The listing below has to be output exactly as given, less its pictures.

*** DATASET CONTENT ***

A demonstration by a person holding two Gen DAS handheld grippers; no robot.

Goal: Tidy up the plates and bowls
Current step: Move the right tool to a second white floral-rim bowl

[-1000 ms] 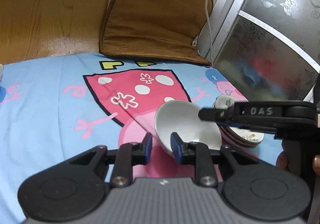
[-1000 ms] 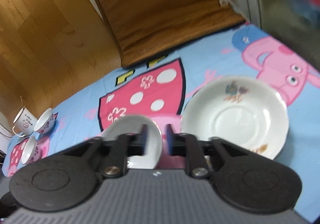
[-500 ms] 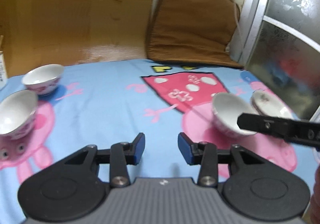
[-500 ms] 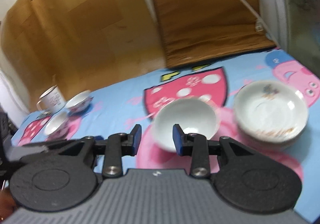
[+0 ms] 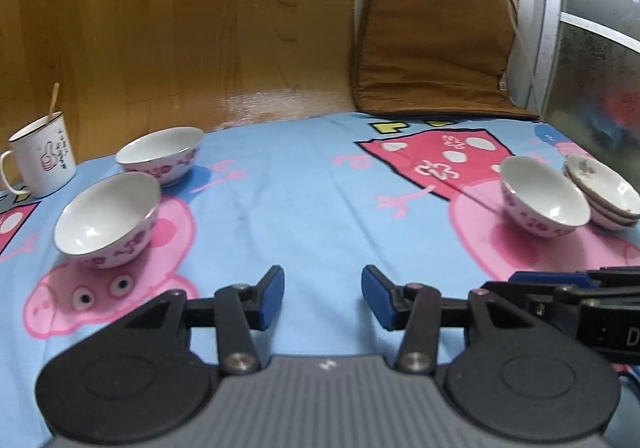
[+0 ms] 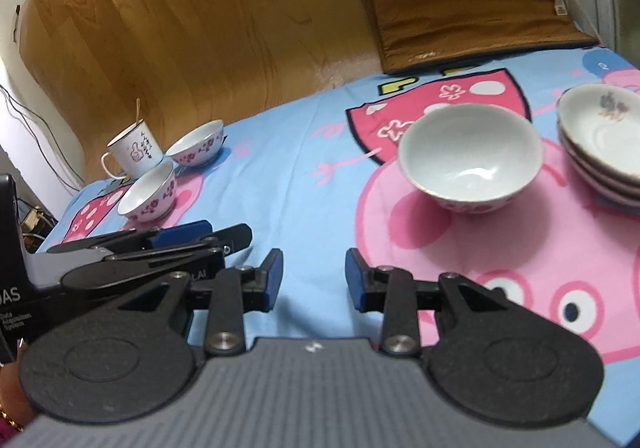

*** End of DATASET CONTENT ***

▶ **FINISHED EXERCISE**
A demonstration by a person holding two Gen DAS handheld grippers; no robot.

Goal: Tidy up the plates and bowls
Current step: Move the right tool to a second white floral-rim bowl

[-1000 ms] 
[-1000 ms] 
[-500 ms] 
[-500 ms] 
[+0 ms] 
[+0 ms] 

The answer has been given, and the exercise is done.